Start of Block

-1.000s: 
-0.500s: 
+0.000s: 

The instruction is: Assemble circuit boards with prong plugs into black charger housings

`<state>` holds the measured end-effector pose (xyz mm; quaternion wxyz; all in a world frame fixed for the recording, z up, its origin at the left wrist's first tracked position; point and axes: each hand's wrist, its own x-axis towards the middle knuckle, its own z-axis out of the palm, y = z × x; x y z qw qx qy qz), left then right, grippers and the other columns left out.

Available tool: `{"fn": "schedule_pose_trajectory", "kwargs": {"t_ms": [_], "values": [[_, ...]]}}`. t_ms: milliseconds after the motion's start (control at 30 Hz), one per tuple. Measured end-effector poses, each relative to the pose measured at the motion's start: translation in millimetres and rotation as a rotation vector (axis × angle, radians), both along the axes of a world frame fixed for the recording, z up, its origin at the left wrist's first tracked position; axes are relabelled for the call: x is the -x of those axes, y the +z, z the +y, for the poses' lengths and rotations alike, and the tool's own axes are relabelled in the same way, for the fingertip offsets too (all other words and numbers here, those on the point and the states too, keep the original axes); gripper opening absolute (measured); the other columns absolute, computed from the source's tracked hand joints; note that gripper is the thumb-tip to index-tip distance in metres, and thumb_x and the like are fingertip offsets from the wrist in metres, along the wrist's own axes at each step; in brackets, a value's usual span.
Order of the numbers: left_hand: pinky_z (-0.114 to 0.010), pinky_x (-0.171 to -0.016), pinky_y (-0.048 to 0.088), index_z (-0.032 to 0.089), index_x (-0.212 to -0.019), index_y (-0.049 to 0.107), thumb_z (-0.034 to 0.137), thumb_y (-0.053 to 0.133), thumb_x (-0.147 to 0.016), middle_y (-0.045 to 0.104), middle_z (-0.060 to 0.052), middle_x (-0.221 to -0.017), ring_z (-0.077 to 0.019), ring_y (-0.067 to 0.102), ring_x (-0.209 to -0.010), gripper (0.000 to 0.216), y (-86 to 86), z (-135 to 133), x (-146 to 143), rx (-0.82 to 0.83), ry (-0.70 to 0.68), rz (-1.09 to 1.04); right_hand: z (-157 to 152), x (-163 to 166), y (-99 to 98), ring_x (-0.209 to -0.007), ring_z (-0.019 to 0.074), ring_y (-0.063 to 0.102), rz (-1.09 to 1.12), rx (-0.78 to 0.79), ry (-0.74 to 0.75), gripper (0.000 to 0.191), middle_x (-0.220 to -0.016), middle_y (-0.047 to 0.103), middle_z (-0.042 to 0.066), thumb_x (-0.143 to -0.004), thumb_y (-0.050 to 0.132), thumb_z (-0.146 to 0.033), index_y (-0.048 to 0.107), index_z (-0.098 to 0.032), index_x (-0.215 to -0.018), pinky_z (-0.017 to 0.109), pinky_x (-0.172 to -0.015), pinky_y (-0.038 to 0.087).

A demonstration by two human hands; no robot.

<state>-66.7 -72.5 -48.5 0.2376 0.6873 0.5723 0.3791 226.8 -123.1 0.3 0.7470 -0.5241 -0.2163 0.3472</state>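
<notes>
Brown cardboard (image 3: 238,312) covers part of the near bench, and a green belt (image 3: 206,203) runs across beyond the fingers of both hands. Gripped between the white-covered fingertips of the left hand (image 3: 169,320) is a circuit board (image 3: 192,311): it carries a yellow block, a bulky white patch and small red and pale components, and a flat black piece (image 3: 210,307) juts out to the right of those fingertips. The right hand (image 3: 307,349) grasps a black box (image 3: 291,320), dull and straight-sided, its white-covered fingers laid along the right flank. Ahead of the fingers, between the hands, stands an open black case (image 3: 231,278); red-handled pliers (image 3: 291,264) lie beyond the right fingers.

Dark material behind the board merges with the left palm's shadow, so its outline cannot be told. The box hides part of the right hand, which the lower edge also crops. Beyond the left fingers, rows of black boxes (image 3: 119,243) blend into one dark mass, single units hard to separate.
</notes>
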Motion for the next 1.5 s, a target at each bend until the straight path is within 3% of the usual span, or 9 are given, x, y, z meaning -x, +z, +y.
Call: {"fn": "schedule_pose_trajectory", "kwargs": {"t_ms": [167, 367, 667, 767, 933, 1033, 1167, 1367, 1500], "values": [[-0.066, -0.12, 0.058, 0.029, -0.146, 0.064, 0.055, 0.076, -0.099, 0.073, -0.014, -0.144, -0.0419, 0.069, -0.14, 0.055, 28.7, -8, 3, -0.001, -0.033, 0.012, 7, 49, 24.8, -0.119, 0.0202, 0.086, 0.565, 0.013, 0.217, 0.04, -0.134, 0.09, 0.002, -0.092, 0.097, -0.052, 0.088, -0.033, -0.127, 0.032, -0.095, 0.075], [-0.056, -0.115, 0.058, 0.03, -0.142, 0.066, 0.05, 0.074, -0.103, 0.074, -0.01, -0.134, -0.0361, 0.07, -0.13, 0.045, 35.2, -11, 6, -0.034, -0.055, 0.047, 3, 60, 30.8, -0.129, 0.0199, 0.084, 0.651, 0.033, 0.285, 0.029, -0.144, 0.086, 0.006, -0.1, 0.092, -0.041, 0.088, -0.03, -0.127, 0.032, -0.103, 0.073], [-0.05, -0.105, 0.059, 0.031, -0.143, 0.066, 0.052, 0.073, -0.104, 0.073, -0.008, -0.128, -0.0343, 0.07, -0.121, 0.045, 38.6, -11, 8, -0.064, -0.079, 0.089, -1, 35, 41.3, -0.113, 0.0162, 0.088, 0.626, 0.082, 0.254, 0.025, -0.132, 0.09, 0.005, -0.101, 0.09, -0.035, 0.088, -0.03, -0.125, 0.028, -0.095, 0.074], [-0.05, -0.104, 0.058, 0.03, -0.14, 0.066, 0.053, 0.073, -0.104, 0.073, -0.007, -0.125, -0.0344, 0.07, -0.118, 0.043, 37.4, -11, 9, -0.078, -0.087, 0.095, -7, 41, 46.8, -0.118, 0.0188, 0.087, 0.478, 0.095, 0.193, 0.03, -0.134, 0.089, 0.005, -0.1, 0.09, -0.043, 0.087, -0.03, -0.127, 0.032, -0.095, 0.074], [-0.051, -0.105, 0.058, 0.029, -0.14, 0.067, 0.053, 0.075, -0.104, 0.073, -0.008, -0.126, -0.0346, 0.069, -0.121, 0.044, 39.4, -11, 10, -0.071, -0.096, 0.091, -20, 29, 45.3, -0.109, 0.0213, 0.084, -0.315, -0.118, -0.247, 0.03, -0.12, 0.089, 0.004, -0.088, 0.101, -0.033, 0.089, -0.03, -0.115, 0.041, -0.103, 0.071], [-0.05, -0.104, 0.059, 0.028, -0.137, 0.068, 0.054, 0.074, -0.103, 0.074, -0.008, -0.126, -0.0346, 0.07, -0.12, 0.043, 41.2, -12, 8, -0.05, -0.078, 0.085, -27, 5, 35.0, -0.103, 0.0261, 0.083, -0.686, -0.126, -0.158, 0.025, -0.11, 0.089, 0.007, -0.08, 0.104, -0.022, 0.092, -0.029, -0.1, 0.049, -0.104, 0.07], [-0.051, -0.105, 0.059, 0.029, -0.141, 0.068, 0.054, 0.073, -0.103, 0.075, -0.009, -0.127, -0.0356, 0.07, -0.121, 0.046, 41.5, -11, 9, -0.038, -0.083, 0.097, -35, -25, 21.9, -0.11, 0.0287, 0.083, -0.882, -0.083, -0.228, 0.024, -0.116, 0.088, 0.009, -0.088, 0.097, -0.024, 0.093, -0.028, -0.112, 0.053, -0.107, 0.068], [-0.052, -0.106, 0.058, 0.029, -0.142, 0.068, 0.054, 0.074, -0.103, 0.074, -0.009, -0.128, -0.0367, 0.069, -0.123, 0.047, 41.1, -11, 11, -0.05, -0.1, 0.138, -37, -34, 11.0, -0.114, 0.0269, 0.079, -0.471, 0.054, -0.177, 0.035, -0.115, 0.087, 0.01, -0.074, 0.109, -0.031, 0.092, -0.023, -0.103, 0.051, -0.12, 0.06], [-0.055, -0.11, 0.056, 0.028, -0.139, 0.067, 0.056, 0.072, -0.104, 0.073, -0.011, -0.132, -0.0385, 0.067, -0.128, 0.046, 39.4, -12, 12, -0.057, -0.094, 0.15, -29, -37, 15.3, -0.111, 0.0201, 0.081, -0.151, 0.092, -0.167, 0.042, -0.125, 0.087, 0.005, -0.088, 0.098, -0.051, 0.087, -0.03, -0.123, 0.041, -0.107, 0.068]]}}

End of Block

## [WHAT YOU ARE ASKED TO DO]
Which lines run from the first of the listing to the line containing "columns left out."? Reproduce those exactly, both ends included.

## [ANSWER TO THIS EXERCISE]
-1.000s: 
-0.500s: 
+0.000s: 

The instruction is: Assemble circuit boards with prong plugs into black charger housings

`<state>` holds the measured end-effector pose (xyz mm; quaternion wxyz; all in a world frame fixed for the recording, z up, its origin at the left wrist's first tracked position; point and axes: each hand's wrist, its own x-axis towards the middle knuckle, its own z-axis out of the palm, y = z × x; x y z qw qx qy qz), left then right, grippers and the other columns left out.

This is the complete output for the exercise.